> **Aim of the exercise**: Copy out all the lines of the data that hold the word "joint".
--------------------
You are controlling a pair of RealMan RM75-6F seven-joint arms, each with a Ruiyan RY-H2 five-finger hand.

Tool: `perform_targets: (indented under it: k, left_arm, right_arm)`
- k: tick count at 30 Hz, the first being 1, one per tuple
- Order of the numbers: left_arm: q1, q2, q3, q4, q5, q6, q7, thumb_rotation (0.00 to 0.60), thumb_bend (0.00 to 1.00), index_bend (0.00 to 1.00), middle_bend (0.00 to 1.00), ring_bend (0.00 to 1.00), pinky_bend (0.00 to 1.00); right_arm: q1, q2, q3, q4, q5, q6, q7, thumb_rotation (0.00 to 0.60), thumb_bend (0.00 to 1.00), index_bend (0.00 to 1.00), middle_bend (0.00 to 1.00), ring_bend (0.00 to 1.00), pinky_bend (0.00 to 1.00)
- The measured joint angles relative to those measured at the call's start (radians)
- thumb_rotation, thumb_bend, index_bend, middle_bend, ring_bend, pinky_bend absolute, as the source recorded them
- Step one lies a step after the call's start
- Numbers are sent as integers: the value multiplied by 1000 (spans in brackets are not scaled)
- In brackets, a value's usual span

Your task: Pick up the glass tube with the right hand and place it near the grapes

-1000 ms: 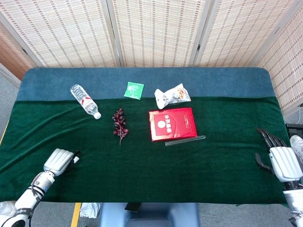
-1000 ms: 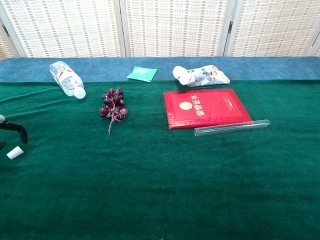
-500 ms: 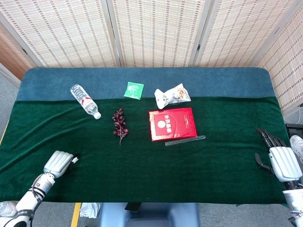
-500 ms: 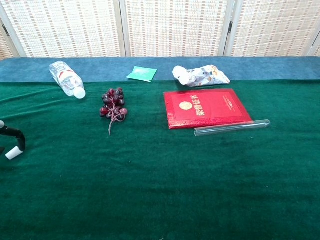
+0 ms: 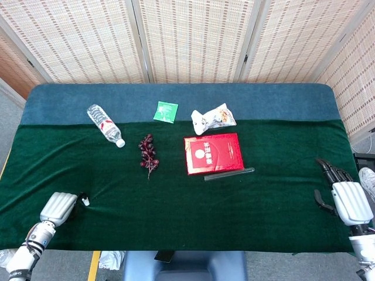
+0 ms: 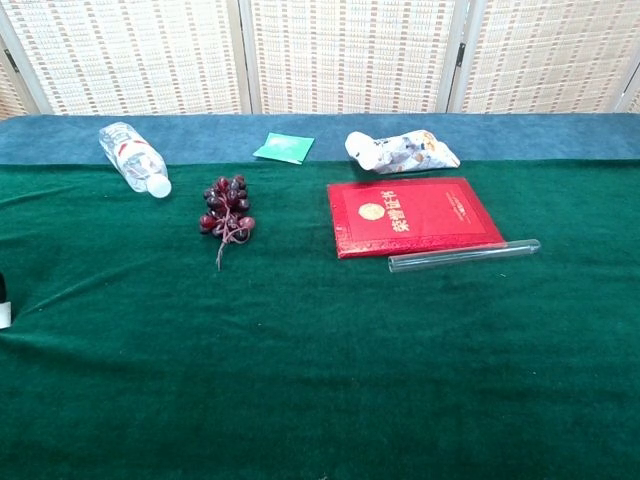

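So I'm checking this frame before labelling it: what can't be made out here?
- Right hand: missing from the chest view, past its edge.
- Left hand: chest view shows only a sliver at the left edge.
- Red booklet: cover lettering too small.
- Snack bag: print too small.

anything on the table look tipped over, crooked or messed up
Mostly tidy. The clear plastic water bottle lies on its side, angled, cap still on, nothing spilled. The crumpled white snack packet looks scrunched. The glass tube lies flat along the red booklet's near edge, slightly tilted; whether they touch is unclear. The dark grapes look intact.
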Motion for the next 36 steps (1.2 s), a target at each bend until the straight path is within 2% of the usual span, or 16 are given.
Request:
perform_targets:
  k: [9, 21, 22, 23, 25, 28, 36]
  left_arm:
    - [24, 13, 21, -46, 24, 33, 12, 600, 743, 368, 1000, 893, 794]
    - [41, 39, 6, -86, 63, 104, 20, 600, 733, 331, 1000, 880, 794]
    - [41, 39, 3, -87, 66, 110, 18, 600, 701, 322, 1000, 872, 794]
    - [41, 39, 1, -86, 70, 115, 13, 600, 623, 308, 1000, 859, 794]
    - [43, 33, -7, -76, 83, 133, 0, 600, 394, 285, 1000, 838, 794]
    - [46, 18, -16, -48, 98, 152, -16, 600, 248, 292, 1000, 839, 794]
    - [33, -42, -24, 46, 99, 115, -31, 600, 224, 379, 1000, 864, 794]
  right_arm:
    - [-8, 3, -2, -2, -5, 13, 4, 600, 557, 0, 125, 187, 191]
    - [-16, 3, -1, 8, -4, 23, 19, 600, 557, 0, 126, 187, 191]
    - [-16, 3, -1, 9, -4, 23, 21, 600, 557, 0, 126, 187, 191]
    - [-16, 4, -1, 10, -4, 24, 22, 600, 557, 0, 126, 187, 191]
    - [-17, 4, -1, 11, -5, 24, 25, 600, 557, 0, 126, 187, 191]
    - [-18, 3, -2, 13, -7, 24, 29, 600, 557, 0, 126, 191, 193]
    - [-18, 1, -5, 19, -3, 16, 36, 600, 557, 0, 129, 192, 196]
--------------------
> **Completed task**:
You are controlling a pair of RealMan RM75-6F seven-joint arms, each with a Ruiyan RY-H2 five-finger hand.
- The measured joint angles relative to those measured at the call's start (radians)

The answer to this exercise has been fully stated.